Activity: If a line in the entries includes "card", show that line.

Dataset records:

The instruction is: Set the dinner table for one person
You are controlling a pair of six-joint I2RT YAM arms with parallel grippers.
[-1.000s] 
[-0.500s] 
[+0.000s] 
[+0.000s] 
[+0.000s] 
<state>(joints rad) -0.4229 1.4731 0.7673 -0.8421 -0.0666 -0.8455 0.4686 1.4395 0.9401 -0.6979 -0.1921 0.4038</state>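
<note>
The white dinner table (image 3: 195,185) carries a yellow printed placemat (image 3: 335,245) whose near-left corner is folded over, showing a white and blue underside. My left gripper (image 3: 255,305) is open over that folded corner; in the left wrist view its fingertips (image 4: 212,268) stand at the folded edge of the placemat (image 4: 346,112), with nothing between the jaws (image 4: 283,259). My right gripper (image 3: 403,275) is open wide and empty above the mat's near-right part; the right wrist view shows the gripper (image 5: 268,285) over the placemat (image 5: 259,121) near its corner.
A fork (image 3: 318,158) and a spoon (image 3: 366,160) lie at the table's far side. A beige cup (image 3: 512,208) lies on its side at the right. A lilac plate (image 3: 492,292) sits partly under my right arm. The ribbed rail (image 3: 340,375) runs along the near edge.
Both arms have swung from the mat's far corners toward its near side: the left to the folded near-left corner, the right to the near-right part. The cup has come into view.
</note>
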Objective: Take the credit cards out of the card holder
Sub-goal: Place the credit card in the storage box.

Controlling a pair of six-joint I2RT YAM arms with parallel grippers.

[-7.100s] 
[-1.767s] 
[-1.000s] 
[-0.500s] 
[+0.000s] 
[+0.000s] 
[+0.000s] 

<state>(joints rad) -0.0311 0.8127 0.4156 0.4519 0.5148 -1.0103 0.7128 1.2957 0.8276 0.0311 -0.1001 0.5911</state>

Task result:
Objective: Take the credit cards out of the card holder
Sub-goal: Place the credit card in the storage box.

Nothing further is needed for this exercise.